Starting at the first line of the listing below, repeat each line exactly until you have repeated the one containing "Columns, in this"; skip the pictures.

━━━

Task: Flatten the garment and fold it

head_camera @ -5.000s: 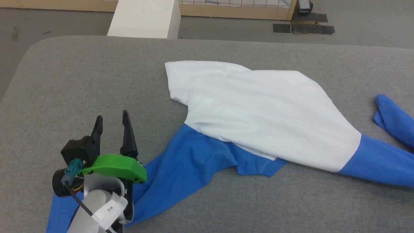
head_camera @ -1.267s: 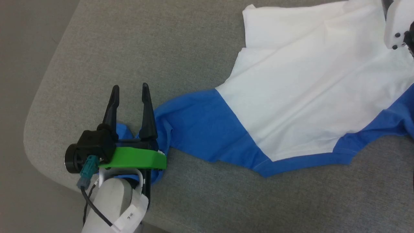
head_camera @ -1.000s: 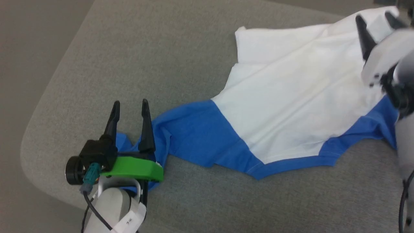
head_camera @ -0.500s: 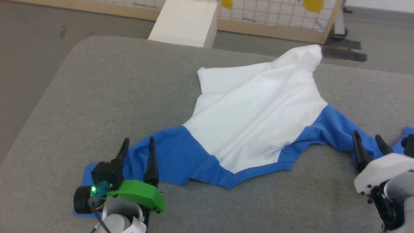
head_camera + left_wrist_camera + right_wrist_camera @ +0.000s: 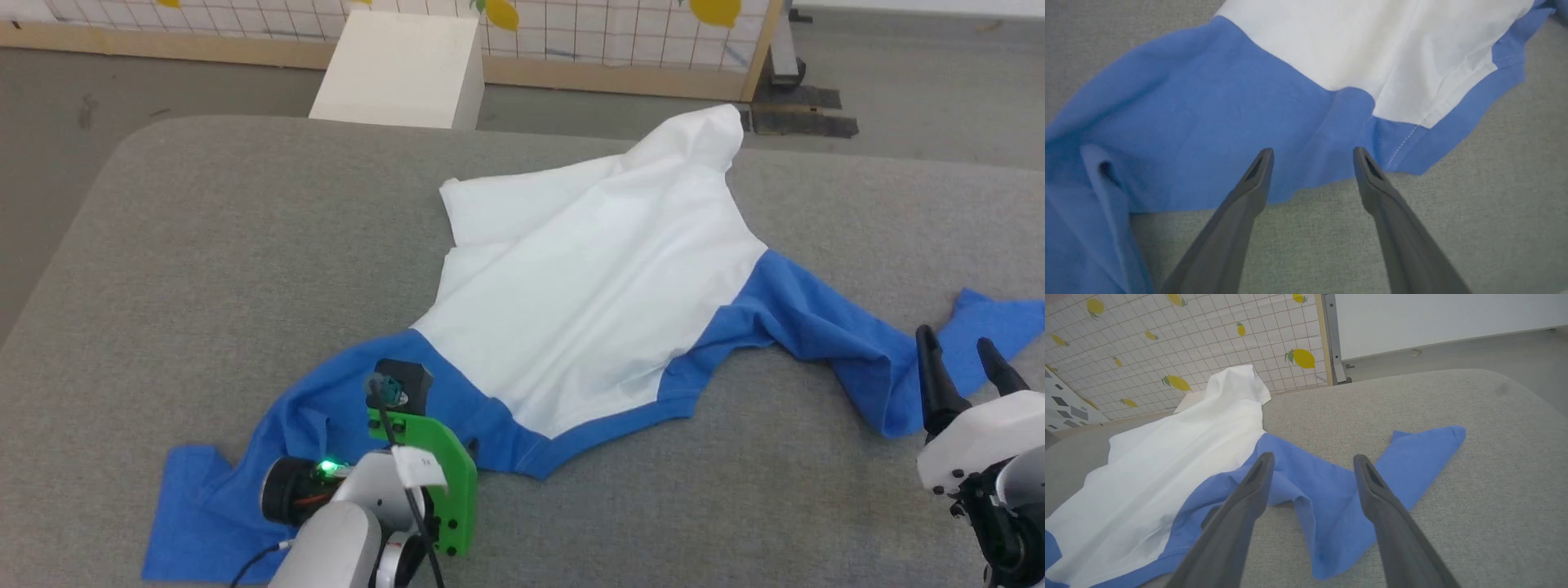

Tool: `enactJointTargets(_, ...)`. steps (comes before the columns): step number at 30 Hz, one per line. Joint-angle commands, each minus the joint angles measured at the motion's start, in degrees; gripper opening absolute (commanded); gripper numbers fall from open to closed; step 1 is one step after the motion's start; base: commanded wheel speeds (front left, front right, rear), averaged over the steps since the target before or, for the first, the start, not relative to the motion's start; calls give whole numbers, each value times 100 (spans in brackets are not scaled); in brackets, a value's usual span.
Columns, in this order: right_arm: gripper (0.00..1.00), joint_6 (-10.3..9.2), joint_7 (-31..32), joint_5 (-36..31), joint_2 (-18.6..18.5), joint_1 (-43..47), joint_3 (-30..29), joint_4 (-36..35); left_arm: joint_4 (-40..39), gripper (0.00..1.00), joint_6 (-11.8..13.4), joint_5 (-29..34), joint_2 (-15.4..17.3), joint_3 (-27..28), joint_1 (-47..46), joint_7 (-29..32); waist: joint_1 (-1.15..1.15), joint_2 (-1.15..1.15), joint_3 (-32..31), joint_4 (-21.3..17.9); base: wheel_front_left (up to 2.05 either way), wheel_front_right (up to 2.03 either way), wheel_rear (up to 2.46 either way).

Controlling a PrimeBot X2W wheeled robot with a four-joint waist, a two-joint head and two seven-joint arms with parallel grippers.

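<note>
While both tools stand with their fingers spread wide and nothing between them, the shirt [image 5: 588,278] is seen lying unevenly across the grey padded table [image 5: 204,245]. In the head view its white middle section is found at the centre, drawn up into a raised peak toward 1 o'clock near the table's far edge. One blue sleeve is trailed out toward 7 o'clock and ends in a flat corner close to the near edge. The other blue sleeve is stretched toward 3 o'clock, with a loose fold hanging at 4 o'clock. A blue band is seen along the near hem, at 6 o'clock of the white section.

The left gripper [image 5: 1312,152] is pointed down over the blue cloth at 7 o'clock of the head view. In the left wrist view its open fingertips are placed over the blue hem, with bare grey table under the fingers. Whether the tips touch the cloth cannot be told.

The right gripper [image 5: 953,336] is seen at 4 o'clock, fingers aimed toward 12 o'clock, just beside the folded blue sleeve and gripping nothing.

Beyond the table, a white box [image 5: 400,69] is set on the floor at 11 o'clock, before a lemon-patterned panel [image 5: 612,33].
</note>
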Motion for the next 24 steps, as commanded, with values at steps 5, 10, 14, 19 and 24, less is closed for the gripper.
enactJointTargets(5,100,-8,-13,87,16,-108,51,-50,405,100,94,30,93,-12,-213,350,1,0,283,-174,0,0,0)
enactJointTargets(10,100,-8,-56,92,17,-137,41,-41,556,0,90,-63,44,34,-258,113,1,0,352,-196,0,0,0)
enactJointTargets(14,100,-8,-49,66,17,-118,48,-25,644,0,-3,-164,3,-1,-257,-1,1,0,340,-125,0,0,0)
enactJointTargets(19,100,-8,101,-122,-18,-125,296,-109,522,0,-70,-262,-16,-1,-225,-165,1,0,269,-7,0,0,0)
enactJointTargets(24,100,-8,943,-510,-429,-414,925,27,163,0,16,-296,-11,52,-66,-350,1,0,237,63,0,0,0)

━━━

• **Task answer**:
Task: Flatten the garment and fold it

head_camera @ -5.000s: 
head_camera @ -1.267s: 
head_camera @ -1.000s: 
head_camera @ -0.500s: 
head_camera + left_wrist_camera + right_wrist_camera @ +0.000s: 

Tool: `enactJointTargets(_, ...)`. steps (comes before the columns): step number at 30 Hz, one per line. Joint-angle commands, each minus the joint angles measured at the motion's start, in degrees; gripper opening absolute (commanded); gripper numbers fall from open to closed; step 1 is one step after the motion's start; base: commanded wheel speeds (front left, front right, rear), averaged over the steps since the target before or, for the first, the start, not relative to the motion's start; calls give whole numbers, each value times 100 (spans in brackets are not scaled); in brackets, a value's usual span.
Columns, in this order: right_arm: gripper (0.00..1.00), joint_6 (-10.3..9.2), joint_7 (-31..32), joint_5 (-36..31), joint_2 (-18.6..18.5), joint_1 (-43..47), joint_3 (-30..29), joint_4 (-36..35); left_arm: joint_4 (-40..39), gripper (0.00..1.00), joint_6 (-11.8..13.4), joint_5 (-29..34), joint_2 (-15.4..17.3), joint_3 (-27..28), joint_1 (-47..46), joint_7 (-29..32); waist: joint_1 (-1.15..1.15), joint_2 (-1.15..1.15), joint_3 (-32..31), joint_4 (-21.3..17.9); base: wheel_front_left (up to 2.05 either way), wheel_front_right (up to 2.03 either way), wheel_rear (up to 2.46 either way).

Nothing more remains for this exercise.